Where a survey has objectives limited to only a few variables, it is possible to make do with partial analyses. Examples: analysis of fuel consumption by an industrial sector or branch; comparison of specific consumption and costs associated with different means of burning fuel; appraisal of actual and potential supply in a given area.

In these cases the investigation must concentrate on obtaining answers to certain specific questions, in particular those posed by the interest groups (see box).

5.2 Integral analyses

Where the survey sets out to analyse the whole wood energy situation in a given context, an integral analysis is called for. For this, all important aspects of demand, supply and provision must be considered, with a description of physical and economic flows of woodfuels and examination of the balance of supply and demand.

5.2.1 Physical and economic flows

Physical flow of woodfuels

This element of the analysis concerns the physical magnitudes (volume or weight, distance) of woodfuel transfer from source to end user. Its representation takes the form of a network or system. It is important for identifying the principal sources and their share of supply, indicating areas or types of source where demand is high, quantifying labour involved in provision, and facilitating analysis of transport costs and their share in the final prices of energy in the system.

The physical flows of self-provision and commercial supply must be reported separately in graph form (with a map or diagram of flow), and numerically (with a flow table). Where the physical flow of certain types of woodfuel is important and can be differentiated, these too must be disaggregated. For example: pasture clearings, 15 000 t/yr; sawmill waste 2 500 t/yr; pine firewood 800 t/yr; charcoal 1 300 t/yr.

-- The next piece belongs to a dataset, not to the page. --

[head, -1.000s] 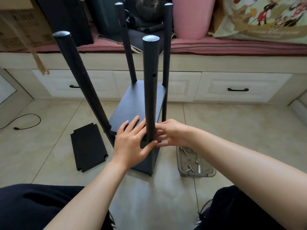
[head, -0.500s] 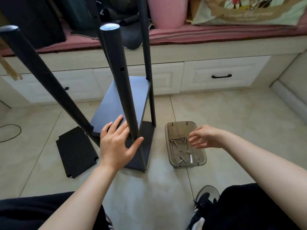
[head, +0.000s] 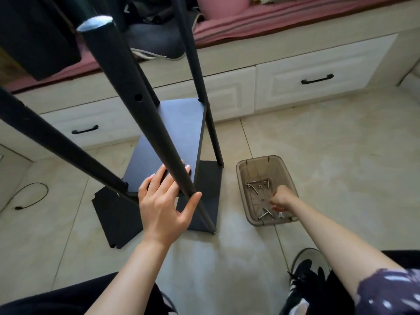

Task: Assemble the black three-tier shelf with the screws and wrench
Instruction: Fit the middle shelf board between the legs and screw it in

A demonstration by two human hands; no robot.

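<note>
The shelf [head: 172, 137] stands on the floor [head: 341, 144] before me, posts rising toward my head. My left hand [head: 164, 201] lies open against the near post [head: 145, 114]. My right hand [head: 281, 197] reaches into the tray [head: 244, 178] among screws [head: 264, 213], fingers curled; whether they grip one I cannot tell. A loose panel [head: 113, 214] lies left; open tile right.

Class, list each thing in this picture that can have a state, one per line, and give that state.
shelf frame: upright, partly assembled, two boards fitted
loose board: flat on the floor, not fitted
near post: standing, side hole empty
tray: open, screws lying inside
left hand: open, bracing the near post
right hand: reaching into the tray; grip cannot be told
right drawer: closed
left drawer: closed
</note>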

Generally, the scale used for analysing this variable is local or micro-regional since woodfuels are not usually transported over great distances. There are, however, some notable exceptions such as charcoal for industrial and residential uses in countries like Argentina, Brazil, Ghana and Sudan, where heavy charcoal flows of 500, 800 and even 1 200 km have been reported.

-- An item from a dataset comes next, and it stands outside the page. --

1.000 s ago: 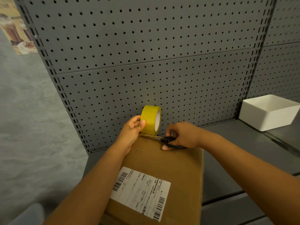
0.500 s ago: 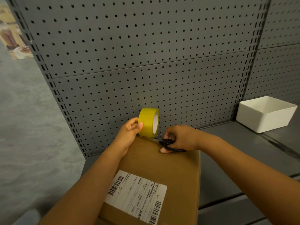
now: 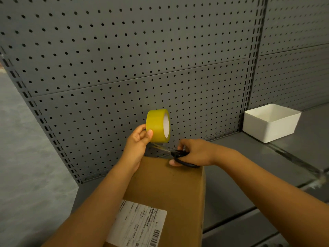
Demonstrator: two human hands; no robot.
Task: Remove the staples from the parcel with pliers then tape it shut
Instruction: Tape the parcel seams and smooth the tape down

In order to construct the physical flows of woodfuels, we need to:

If the flows are constructed from data obtained from consumption surveys conducted by sampling, the sources will be known for only a fraction of the fuels consumed, i.e. that corresponding to the consumers included in the sample, and it will not be possible to extrapolate its distribution to the rest of the stratum or population in question (see Annex X). In this case, the flow is partial and it will not be much more representative than the fraction sampled. This is not a serious limitation where the survey does not have a wide coverage, for example a municipality, a district or a micro-region where demand is concentrated and the flow in “funnel” form. This difficulty could even be overcome with supplementary data from specific questionnaires to producers, traders, transport operators, control bodies, etc., which will give a better picture of aspects not fully reported by consumers.

As a general rule, it is cheaper and easier to conduct flow studies from areas where demand is concentrated. There, samples of consumers and surveys of other sources will help identify areas of origin and main patterns of procurement. With this preliminary characterization, the information search then proceeds “upstream” along the chain of distributors, stockpilers, transport operators, producers to the point where the main or most representative part of the total flow is covered.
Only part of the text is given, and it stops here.